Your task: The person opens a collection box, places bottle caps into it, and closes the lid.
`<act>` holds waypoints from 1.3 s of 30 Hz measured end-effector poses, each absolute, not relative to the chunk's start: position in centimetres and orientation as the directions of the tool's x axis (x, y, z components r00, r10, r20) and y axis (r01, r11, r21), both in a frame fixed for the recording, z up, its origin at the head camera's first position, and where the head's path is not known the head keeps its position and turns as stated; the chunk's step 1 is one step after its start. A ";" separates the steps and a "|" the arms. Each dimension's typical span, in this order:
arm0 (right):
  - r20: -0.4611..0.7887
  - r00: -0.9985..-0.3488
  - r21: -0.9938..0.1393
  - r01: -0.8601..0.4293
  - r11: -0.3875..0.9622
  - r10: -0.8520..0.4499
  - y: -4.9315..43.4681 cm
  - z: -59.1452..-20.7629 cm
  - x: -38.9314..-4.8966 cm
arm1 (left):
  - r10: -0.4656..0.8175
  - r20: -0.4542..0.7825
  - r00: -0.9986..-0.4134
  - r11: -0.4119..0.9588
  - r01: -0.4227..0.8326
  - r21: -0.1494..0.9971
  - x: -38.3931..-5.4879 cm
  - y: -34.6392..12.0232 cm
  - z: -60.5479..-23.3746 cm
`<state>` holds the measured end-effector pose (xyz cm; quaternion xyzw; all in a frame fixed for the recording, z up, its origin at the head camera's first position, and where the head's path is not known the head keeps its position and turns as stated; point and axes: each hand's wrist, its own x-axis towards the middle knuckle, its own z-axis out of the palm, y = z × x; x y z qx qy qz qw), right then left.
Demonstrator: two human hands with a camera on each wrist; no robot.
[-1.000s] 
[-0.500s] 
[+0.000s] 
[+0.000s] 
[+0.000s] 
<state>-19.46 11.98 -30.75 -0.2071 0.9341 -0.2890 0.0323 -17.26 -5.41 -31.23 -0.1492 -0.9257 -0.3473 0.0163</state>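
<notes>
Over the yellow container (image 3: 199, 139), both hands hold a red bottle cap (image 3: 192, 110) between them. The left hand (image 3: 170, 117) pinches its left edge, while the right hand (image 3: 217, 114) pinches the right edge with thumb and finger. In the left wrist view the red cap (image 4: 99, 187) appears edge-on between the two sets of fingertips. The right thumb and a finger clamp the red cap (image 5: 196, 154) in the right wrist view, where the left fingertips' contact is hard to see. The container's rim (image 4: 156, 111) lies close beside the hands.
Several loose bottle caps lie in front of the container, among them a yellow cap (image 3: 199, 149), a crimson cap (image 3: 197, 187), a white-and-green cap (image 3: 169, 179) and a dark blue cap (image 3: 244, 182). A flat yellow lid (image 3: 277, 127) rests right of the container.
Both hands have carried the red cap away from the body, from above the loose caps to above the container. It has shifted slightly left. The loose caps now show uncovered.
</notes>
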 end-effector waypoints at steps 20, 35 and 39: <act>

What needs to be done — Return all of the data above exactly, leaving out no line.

Response —
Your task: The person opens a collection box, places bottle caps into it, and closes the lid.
`<act>` holds waypoints from 1.3 s of 30 Hz measured end-effector poses, each absolute, not relative to the chunk's start: position in centimetres and orientation as the directions of the tool's x axis (x, y, z components r00, r10, r20) and y axis (r01, r11, r21), both in a frame fixed for the recording, z up, its origin at the head camera's first position, and where the head's path is not known the head keeps its position and turns as stated; the chunk's step 1 is one step after its start. A ";" separates the steps and a "|" the arms. Each dimension's typical span, in this order:
arm0 (right):
  - r20: -0.4611..0.7887
  - r00: -0.9985..-0.3488
  - r21: -0.9938..0.1393
  - r01: -0.8601..0.4293
  - r11: -0.3875..0.9622
  - r10: -0.8520..0.4499
  - y: -4.9315..43.4681 cm
  - z: -59.1452..-20.7629 cm
  - x: -38.9314..-4.8966 cm
arm1 (left):
  - r10: -0.4656..0.8175
  - r20: -0.4542..0.7825
  - r00: -0.9986..-0.4134
  - r11: -0.4119..0.9588
  - r01: -0.4227..0.8326
  - r21: -0.1494..0.9971
  - x: -38.3931..-5.4879 cm
  - y: -34.6392..12.0232 cm
  - z: -60.5479..-23.3746 cm
`<state>` holds the measured end-effector pose (xyz cm; quaternion xyzw; all in a frame fixed for the recording, z up, its origin at the head camera's first position, and where the head's path is not known the head keeps its position and turns as stated; point and axes: each hand's wrist, its own x-axis towards the middle knuckle, its own z-axis out of the palm, y = z × x; x y z qx qy qz qw), right then left.
Demonstrator: two human hands with a camera on each wrist; no robot.
[-1.000s] 
[-0.500s] 
[+0.000s] 
[+0.000s] 
[+0.000s] 
<state>-19.46 11.98 -30.75 -0.2071 0.9341 -0.2890 0.0323 -17.26 -5.41 -31.23 -0.1492 -0.9257 -0.3473 0.0163</state>
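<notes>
Over the yellow container (image 3: 199, 139), both hands hold a red bottle cap (image 3: 192, 110) between them. The left hand (image 3: 170, 117) pinches its left edge, while the right hand (image 3: 217, 114) pinches the right edge with thumb and finger. In the left wrist view the red cap (image 4: 99, 187) appears edge-on between the two sets of fingertips. The right thumb and a finger clamp the red cap (image 5: 196, 154) in the right wrist view, where the left fingertips' contact is hard to see. The container's rim (image 4: 156, 111) lies close beside the hands.
Several loose bottle caps lie in front of the container, among them a yellow cap (image 3: 199, 149), a crimson cap (image 3: 197, 187), a white-and-green cap (image 3: 169, 179) and a dark blue cap (image 3: 244, 182). A flat yellow lid (image 3: 277, 127) rests right of the container.
Both hands have carried the red cap away from the body, from above the loose caps to above the container. It has shifted slightly left. The loose caps now show uncovered.
</notes>
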 end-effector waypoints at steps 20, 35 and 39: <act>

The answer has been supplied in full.